Source records
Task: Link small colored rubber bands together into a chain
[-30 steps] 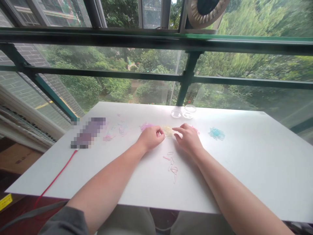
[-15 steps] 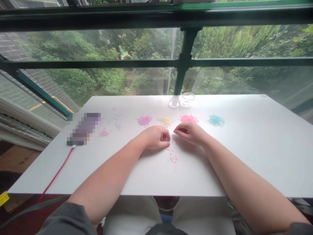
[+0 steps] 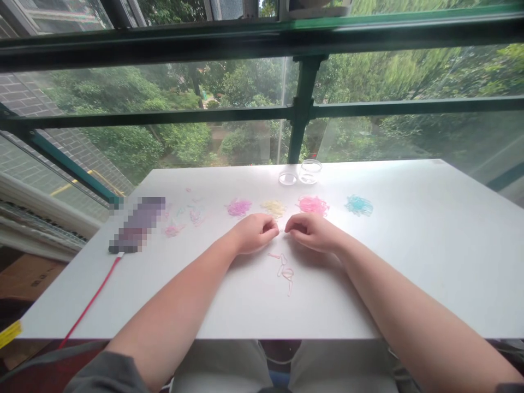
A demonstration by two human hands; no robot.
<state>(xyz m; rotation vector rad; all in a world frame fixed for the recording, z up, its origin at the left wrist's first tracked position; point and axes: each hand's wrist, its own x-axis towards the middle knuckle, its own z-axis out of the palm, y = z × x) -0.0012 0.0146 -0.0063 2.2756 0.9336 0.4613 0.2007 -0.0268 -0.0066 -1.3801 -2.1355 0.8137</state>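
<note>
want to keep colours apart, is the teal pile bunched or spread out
Bunched: the teal pile is one compact tangle, its loops overlapping, set apart from the pink pile.

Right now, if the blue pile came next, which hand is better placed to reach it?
Probably the right hand: it is nearer the blue pile, just in front of the pink pile. The left hand would have to reach past it.

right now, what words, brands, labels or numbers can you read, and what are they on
Nothing can be read for certain.
Cardboard box, lower left: dark printed marks, too small and blurred to read.
Yellow label, left edge: faint marks, too blurred to read.
</note>
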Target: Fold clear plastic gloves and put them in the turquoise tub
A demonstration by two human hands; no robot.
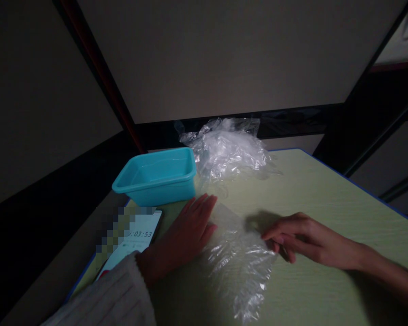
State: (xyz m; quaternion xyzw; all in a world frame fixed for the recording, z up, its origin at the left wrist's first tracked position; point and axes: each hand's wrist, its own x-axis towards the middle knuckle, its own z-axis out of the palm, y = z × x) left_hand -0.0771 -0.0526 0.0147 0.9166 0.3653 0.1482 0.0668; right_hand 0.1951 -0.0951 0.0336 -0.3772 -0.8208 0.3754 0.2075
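Note:
A clear plastic bag (238, 258), wrinkled toward its near end, lies on the table before me. My left hand (193, 226) rests palm down at the bag's left edge, fingers stretched out and holding nothing. On the other side, my right hand (299, 237) has its fingers bent and closed together at the bag's right edge. The bag's edge meets those fingertips, and part of the grip is hidden. Beyond both hands sits a loose heap of crumpled clear plastic bags (231, 149).
A turquoise plastic basin (159, 190) stands at the back left, beside the heap. Near my left forearm a phone (132, 246) shows a running timer, partly pixelated. The pale table (326, 194) has a blue edge, with a wall panel behind it.

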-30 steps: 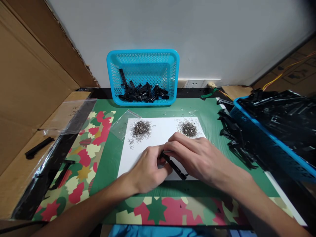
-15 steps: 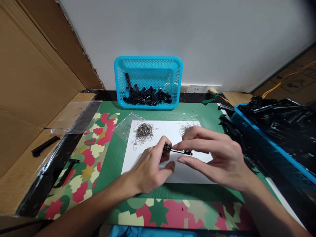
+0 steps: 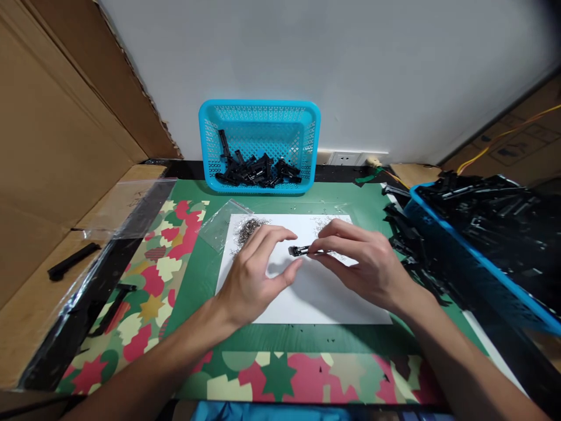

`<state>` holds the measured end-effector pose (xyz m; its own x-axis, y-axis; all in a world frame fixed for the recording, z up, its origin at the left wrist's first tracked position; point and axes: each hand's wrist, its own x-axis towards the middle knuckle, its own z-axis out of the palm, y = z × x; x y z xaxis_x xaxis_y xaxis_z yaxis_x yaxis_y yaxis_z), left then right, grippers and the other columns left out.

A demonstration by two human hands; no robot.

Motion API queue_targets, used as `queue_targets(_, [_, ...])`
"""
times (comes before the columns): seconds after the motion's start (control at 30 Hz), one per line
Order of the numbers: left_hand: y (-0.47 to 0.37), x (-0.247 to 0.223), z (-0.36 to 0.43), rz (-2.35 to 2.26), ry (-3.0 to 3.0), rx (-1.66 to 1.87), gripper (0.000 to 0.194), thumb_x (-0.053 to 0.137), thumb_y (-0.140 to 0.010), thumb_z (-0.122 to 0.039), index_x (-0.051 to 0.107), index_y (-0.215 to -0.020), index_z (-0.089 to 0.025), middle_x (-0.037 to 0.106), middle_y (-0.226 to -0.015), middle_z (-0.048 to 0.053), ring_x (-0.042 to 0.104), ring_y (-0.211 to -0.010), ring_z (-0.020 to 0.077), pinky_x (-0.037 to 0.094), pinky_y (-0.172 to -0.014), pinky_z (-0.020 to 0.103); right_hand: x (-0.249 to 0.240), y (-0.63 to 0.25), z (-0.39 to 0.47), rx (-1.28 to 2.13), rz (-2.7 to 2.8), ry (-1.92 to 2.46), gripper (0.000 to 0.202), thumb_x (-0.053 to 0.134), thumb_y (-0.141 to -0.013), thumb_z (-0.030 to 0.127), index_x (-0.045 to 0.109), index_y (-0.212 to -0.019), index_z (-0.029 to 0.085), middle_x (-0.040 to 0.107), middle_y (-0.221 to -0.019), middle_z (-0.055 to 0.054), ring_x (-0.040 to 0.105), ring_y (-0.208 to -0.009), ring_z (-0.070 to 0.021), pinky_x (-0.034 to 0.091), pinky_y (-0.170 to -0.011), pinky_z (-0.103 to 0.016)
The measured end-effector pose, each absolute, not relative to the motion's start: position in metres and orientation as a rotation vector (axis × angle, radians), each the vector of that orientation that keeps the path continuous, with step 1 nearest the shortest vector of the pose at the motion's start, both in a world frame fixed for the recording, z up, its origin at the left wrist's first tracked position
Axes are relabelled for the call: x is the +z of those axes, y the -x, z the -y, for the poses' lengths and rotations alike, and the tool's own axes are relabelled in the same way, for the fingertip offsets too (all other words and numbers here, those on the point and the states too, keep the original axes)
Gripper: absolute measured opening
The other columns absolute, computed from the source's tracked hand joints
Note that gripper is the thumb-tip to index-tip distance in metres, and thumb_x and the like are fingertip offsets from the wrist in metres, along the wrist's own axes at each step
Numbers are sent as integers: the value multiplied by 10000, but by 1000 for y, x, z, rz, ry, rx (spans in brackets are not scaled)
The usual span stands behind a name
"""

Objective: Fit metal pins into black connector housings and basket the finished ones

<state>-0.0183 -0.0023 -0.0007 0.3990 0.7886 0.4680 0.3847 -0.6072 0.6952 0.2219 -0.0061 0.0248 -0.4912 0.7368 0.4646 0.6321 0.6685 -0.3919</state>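
Between the thumb and fingers of my right hand [image 3: 359, 260] is a slim black plastic part [image 3: 300, 251], its left end sticking out over the white paper [image 3: 315, 298]. My left hand [image 3: 258, 272] is just to the left of it, thumb and fingers spread apart, touching nothing. On the paper behind my left hand lies a heap of tiny metal springs or clips [image 3: 250, 230], partly covered by the hand. A second scatter of small metal pieces [image 3: 322, 223] lies behind my right hand, which hides some of it.
A blue basket [image 3: 259, 189] with black parts stands against the wall. At right, a larger blue bin [image 3: 482, 254] is heaped with black parts, and loose ones [image 3: 409, 237] lie beside it. A clear plastic bag [image 3: 221, 225] and a black piece [image 3: 73, 261] are on the left.
My left hand has let go of the black part and moved left with its fingers opened. My right hand now holds the part alone, slightly higher in view.
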Motion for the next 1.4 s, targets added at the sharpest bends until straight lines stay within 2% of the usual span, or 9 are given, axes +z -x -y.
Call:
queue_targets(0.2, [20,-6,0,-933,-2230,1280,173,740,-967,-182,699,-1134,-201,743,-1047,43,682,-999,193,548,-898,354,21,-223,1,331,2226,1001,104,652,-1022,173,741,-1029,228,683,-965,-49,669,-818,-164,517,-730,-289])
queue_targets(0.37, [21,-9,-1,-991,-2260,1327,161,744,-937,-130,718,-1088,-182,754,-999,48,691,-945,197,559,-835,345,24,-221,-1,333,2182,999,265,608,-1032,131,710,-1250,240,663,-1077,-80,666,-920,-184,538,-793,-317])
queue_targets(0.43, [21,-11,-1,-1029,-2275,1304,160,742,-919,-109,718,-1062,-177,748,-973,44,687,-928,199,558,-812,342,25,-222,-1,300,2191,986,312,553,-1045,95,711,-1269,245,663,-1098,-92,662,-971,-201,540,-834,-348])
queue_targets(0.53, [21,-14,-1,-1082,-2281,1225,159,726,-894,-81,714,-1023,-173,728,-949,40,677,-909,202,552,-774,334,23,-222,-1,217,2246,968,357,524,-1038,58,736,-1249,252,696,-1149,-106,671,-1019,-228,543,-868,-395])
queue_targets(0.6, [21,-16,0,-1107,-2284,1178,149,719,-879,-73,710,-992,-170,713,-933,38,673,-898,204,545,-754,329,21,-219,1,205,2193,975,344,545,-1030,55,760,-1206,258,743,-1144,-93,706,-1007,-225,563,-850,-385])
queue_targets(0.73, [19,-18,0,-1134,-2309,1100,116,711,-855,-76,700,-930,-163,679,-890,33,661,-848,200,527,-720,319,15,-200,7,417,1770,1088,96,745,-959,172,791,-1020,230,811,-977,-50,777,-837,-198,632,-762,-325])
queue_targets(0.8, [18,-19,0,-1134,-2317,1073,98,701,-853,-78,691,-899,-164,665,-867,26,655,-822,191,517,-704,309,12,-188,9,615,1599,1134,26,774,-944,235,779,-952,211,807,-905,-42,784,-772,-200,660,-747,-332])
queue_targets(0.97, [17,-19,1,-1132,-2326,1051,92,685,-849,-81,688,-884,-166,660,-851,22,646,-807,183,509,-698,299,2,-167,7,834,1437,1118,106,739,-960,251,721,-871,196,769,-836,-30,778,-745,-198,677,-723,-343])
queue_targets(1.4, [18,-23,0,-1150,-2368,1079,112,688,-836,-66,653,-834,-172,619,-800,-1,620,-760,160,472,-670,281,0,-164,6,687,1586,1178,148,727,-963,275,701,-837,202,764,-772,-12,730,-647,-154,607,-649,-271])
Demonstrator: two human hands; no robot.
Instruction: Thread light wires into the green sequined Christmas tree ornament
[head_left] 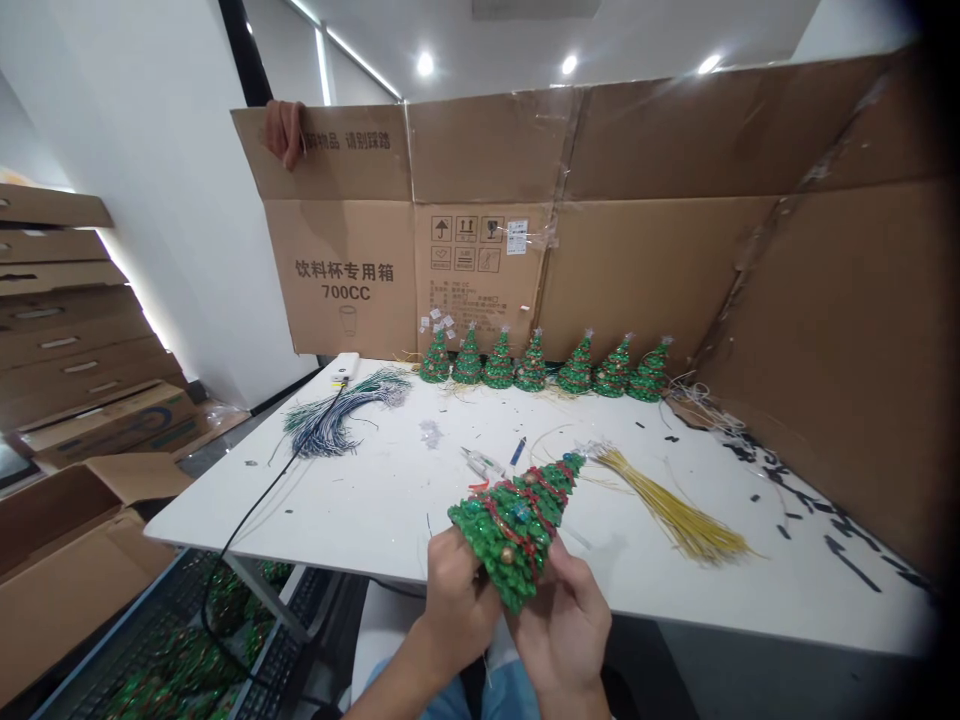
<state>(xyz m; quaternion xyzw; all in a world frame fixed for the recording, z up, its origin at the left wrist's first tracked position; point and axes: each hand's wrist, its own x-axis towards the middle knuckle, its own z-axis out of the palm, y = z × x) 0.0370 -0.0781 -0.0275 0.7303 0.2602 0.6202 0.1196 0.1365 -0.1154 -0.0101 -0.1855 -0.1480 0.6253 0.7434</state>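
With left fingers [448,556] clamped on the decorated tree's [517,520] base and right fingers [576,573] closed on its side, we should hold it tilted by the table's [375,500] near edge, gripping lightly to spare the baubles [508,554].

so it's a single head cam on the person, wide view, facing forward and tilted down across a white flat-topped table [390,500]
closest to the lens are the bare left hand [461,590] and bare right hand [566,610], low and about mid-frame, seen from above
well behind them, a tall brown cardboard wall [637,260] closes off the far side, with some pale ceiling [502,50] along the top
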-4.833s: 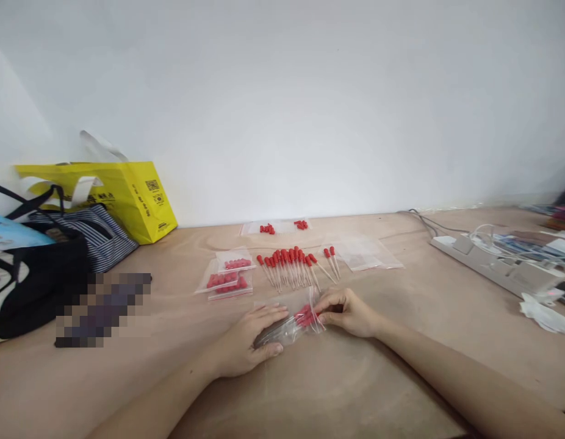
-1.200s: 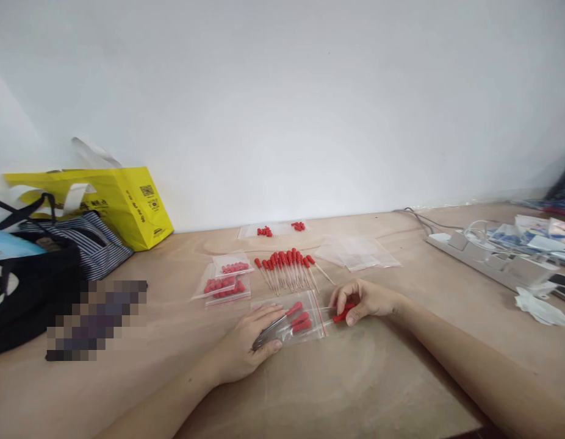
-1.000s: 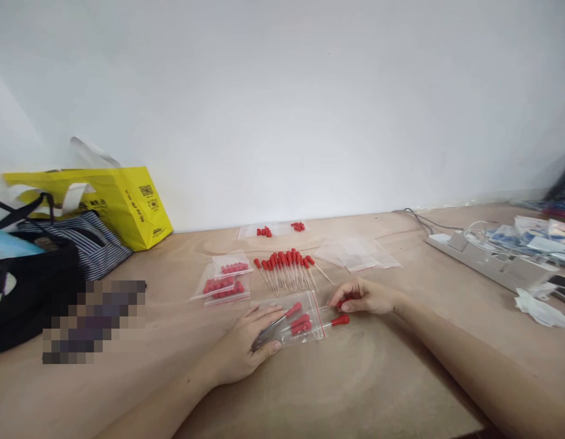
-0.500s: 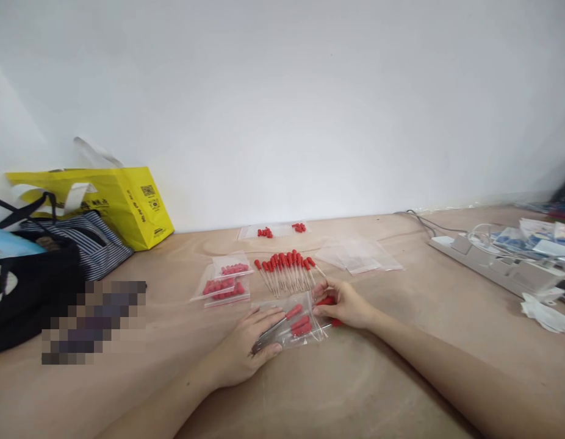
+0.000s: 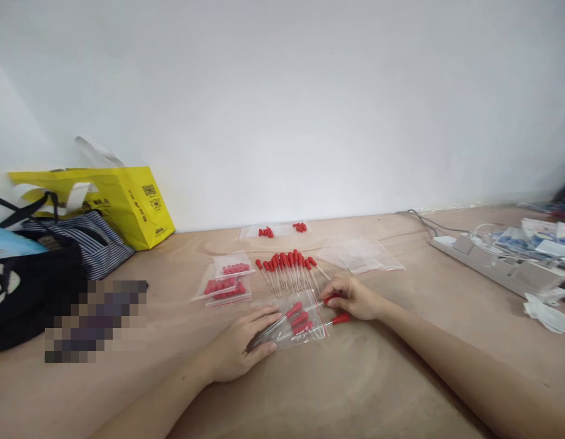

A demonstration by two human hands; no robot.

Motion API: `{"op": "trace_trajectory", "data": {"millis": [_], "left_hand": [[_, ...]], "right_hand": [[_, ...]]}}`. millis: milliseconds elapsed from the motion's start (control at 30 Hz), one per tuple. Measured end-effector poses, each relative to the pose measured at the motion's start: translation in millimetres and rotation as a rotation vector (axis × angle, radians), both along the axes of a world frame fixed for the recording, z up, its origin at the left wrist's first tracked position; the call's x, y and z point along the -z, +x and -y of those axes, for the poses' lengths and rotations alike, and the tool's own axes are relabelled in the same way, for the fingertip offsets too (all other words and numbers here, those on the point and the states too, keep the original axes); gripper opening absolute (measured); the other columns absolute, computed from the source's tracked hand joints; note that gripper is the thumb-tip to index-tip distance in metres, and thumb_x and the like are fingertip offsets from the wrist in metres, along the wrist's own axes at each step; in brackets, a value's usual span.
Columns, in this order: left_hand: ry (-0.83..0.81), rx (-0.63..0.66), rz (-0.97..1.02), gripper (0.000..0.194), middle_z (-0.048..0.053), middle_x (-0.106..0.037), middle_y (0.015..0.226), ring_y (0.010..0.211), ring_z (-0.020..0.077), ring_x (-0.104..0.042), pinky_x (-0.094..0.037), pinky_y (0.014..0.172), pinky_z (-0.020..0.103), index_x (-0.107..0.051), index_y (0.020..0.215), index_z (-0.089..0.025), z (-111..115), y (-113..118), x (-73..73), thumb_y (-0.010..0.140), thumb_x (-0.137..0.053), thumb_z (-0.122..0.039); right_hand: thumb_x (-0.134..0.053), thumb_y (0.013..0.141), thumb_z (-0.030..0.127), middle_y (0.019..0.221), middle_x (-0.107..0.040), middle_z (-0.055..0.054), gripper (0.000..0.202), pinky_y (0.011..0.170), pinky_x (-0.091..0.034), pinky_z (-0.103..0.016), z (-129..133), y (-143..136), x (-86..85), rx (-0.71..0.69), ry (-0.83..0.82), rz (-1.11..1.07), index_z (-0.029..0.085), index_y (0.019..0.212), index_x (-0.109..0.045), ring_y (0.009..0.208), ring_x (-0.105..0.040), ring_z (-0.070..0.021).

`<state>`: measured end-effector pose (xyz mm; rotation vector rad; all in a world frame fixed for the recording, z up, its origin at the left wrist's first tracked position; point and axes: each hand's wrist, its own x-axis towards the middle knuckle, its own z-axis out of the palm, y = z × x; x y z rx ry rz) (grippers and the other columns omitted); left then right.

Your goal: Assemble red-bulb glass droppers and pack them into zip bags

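My left hand [image 5: 239,344] grips the closed end of a clear zip bag [image 5: 315,314] against the table. Inside the bag lie three droppers [image 5: 299,319] with red rubber bulbs and thin clear tubes. At the bag's mouth, my right hand [image 5: 354,299] pinches another dropper by its red bulb [image 5: 329,301], its tube pointing toward the bag. Just below those fingers rests one more dropper [image 5: 341,319], its tube reaching the bag's edge. Beyond the bag is a fanned row of several droppers [image 5: 289,268].
Filled zip bags [image 5: 227,286] lie left of the row, flat clear bags [image 5: 360,256] to its right. Another bag with red-bulbed droppers [image 5: 277,231] lies by the wall. A yellow bag [image 5: 145,207] stands left; a power strip [image 5: 484,265] with cables sits right.
My right hand has shifted slightly right, away from the bag's mouth, exposing more of the lower dropper's red bulb. My left hand stays on the bag.
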<state>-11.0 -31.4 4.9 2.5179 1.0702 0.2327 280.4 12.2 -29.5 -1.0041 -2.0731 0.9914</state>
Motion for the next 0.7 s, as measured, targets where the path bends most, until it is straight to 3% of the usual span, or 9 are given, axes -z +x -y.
{"op": "trace_trajectory", "data": {"millis": [200,400,567,700], "left_hand": [[0.006,-0.013,-0.013,0.047,0.005,-0.034,0.136,0.124,0.0234,-0.032,-0.03,0.1,0.042,-0.036,0.129,-0.024,-1.2,-0.2,2.7,0.084,-0.042,-0.038],[0.004,0.002,0.028,0.045,0.004,-0.035,0.136,0.123,0.0245,-0.033,-0.03,0.1,0.043,-0.039,0.127,-0.026,-1.3,-1.3,6.1,0.084,-0.042,-0.038],[0.017,-0.001,0.023,0.045,0.004,-0.035,0.136,0.123,0.0234,-0.033,-0.03,0.1,0.042,-0.039,0.127,-0.027,-1.1,-1.0,6.2,0.084,-0.043,-0.038],[0.032,-0.005,0.046,0.045,0.004,-0.038,0.134,0.121,0.0239,-0.036,-0.032,0.099,0.042,-0.04,0.126,-0.027,-1.1,0.4,4.9,0.083,-0.044,-0.037]], "right_hand": [[-0.056,0.073,0.022,0.077,-0.062,-0.002,0.01,0.066,-0.045,-0.026,1.5,0.7,-14.0,-0.027,0.076,0.038,0.018,0.079,-0.064,0.072,-0.056,-0.0137],[-0.065,0.064,0.024,0.077,-0.059,-0.002,0.013,0.065,-0.047,-0.026,8.4,-24.3,-2.6,0.069,0.012,-0.086,0.018,0.074,-0.058,0.068,-0.054,-0.0125],[-0.066,0.062,0.023,0.082,-0.055,-0.001,0.028,0.069,-0.047,-0.028,8.4,-32.5,5.0,0.002,-0.212,-0.249,0.018,0.085,-0.05,0.072,-0.057,-0.0123],[-0.063,0.068,0.028,0.084,-0.055,-0.002,0.028,0.071,-0.046,-0.028,13.3,-37.4,2.6,-0.047,-0.179,-0.273,0.019,0.089,-0.047,0.077,-0.058,-0.0135]]}}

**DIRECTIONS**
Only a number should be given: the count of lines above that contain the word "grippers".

**ANSWER SPACE**
2